<<<<

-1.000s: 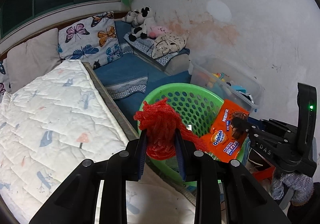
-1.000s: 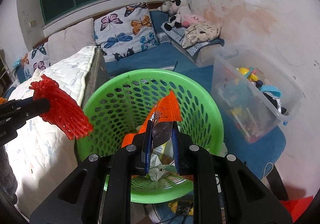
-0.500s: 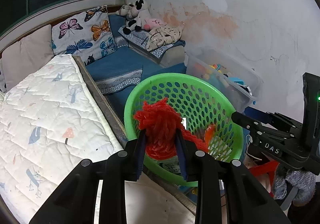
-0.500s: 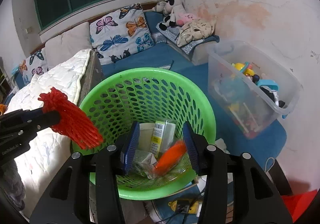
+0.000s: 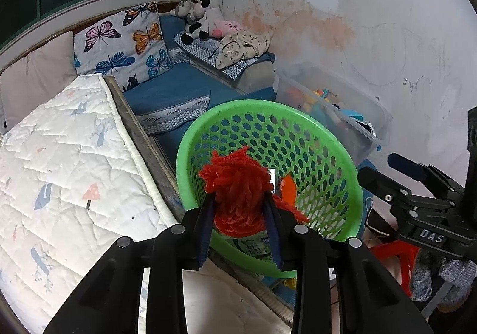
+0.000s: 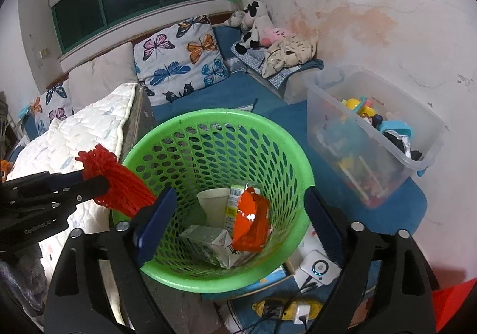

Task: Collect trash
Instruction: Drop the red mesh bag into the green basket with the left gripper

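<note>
A green perforated basket (image 6: 217,113) stands on the floor beside the bed. In it lie an orange snack wrapper (image 6: 250,220), a paper cup (image 6: 213,202) and a crumpled carton (image 6: 205,241). My right gripper (image 6: 240,193) hangs over the basket, jaws opening wide with nothing between them. My left gripper (image 5: 238,202) holds a red foam net (image 5: 238,185) over the basket's near-left rim (image 5: 190,185). Its jaws are opening slightly, but the pads still press the net. The net (image 6: 119,185) also shows in the right wrist view, and the right gripper (image 5: 384,170) at the left wrist view's right edge.
A white quilted mattress (image 5: 59,170) lies left of the basket, with butterfly pillows (image 5: 125,47) behind it. A clear bin of toys (image 6: 372,137) stands to the right by the wall. A power strip (image 6: 286,310) and a white device (image 6: 317,268) lie on the floor near the basket.
The right gripper let go of the orange wrapper, which dropped into the basket, and its jaws spread wide. The left gripper moved with the red net closer over the basket.
</note>
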A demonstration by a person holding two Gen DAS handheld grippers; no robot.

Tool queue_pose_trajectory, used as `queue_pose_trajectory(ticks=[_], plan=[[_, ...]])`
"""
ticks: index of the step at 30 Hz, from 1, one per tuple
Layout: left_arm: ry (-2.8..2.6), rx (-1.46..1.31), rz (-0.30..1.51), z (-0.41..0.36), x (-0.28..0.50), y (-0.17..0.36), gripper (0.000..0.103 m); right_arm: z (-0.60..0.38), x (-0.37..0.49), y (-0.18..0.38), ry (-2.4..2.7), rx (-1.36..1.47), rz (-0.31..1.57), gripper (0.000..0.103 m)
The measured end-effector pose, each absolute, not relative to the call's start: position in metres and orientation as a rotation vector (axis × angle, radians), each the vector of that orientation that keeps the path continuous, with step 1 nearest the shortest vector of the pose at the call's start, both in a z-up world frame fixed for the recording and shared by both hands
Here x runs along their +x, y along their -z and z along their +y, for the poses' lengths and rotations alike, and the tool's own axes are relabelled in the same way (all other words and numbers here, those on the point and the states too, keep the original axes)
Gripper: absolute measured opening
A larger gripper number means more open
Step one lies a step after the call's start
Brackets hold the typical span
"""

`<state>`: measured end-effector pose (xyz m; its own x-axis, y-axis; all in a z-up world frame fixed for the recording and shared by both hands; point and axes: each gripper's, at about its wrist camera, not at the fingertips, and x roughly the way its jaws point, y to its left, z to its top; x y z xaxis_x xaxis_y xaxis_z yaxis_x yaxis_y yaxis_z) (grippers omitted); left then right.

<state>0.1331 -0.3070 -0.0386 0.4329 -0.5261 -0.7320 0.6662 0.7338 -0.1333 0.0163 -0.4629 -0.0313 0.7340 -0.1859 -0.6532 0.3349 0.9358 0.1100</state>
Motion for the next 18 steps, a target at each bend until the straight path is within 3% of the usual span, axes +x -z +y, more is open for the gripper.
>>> queue_pose_trajectory(ticks=[9, 15, 18], plan=[[0.748, 0.173, 0.855, -0.307, 0.133, 0.043, 0.039, -0.467, 0.004, 0.03, 0.323, 0.254, 0.66, 0.096], [0.747, 0.171, 0.848, -0.305, 0.132, 0.043, 0.055, -0.47, -0.002, 0.03, 0.322, 0.295, 0.646, 0.096], [0.747, 0.167, 0.846, -0.305, 0.131, 0.043, 0.058, -0.469, -0.004, 0.029, 0.319, 0.307, 0.641, 0.096]])
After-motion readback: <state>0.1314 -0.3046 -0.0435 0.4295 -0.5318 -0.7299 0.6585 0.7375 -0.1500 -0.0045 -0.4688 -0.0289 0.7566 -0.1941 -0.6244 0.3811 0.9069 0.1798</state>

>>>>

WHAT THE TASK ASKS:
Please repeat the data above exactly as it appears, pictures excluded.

WRITTEN ANSWER:
-1.000s: 
-1.000s: 
-0.500s: 
-0.500s: 
+0.000s: 
+0.000s: 

Task: Collect trash
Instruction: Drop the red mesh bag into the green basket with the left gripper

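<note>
A green perforated basket (image 6: 217,113) stands on the floor beside the bed. In it lie an orange snack wrapper (image 6: 250,220), a paper cup (image 6: 213,202) and a crumpled carton (image 6: 205,241). My right gripper (image 6: 240,193) hangs over the basket, jaws opening wide with nothing between them. My left gripper (image 5: 238,202) holds a red foam net (image 5: 238,185) over the basket's near-left rim (image 5: 190,185). Its jaws are opening slightly, but the pads still press the net. The net (image 6: 119,185) also shows in the right wrist view, and the right gripper (image 5: 384,170) at the left wrist view's right edge.
A white quilted mattress (image 5: 59,170) lies left of the basket, with butterfly pillows (image 5: 125,47) behind it. A clear bin of toys (image 6: 372,137) stands to the right by the wall. A power strip (image 6: 286,310) and a white device (image 6: 317,268) lie on the floor near the basket.
The right gripper let go of the orange wrapper, which dropped into the basket, and its jaws spread wide. The left gripper moved with the red net closer over the basket.
</note>
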A demonstration by a person holding two Gen DAS handheld grippers; no robot.

Tool queue_pose_trajectory, used as `queue_pose_trajectory(ticks=[_], plan=[[_, ...]])`
"""
ticks: index of the step at 30 Hz, from 1, one per tuple
Layout: left_arm: ry (-2.8..2.6), rx (-1.46..1.31), rz (-0.30..1.51), z (-0.41..0.36), x (-0.28..0.50), y (-0.17..0.36), gripper (0.000..0.103 m); right_arm: z (-0.60..0.38), x (-0.37..0.49), y (-0.18..0.38), ry (-2.4..2.7), rx (-1.36..1.47), rz (-0.31..1.57), gripper (0.000..0.103 m)
The measured end-effector pose, each absolute, not relative to the call's start: position in metres and orientation as a rotation vector (axis × angle, radians), each the vector of that orientation that keeps the path continuous, with step 1 nearest the shortest vector of the pose at the call's start, both in a z-up world frame fixed for the recording and shared by both hands
Here x runs along their +x, y along their -z and z along their +y, for the poses' lengths and rotations alike, and the tool's own axes are relabelled in the same way (all other words and numbers here, those on the point and the states too, keep the original axes)
Gripper: absolute measured opening
A larger gripper number means more open
Step one lies a step after the call's start
Brackets hold the typical span
"""

`<state>`: measured end-effector pose (xyz m; its own x-axis, y-axis; all in a z-up world frame fixed for the recording and shared by both hands; point and axes: each gripper's, at about its wrist camera, not at the fingertips, and x roughly the way its jaws point, y to its left, z to its top; x y z xaxis_x xaxis_y xaxis_z yaxis_x yaxis_y yaxis_z) (grippers omitted); left then right.

<state>0.1331 -0.3070 -0.0386 0.4329 -0.5261 -0.7320 0.6662 0.7338 -0.1333 0.0163 -0.4629 -0.0313 0.7340 -0.1859 -0.6532 0.3349 0.9358 0.1100</state>
Motion for the next 18 steps, a target at each bend until the straight path is within 3% of the usual span, axes +x -z +y, more is open for the gripper.
>>> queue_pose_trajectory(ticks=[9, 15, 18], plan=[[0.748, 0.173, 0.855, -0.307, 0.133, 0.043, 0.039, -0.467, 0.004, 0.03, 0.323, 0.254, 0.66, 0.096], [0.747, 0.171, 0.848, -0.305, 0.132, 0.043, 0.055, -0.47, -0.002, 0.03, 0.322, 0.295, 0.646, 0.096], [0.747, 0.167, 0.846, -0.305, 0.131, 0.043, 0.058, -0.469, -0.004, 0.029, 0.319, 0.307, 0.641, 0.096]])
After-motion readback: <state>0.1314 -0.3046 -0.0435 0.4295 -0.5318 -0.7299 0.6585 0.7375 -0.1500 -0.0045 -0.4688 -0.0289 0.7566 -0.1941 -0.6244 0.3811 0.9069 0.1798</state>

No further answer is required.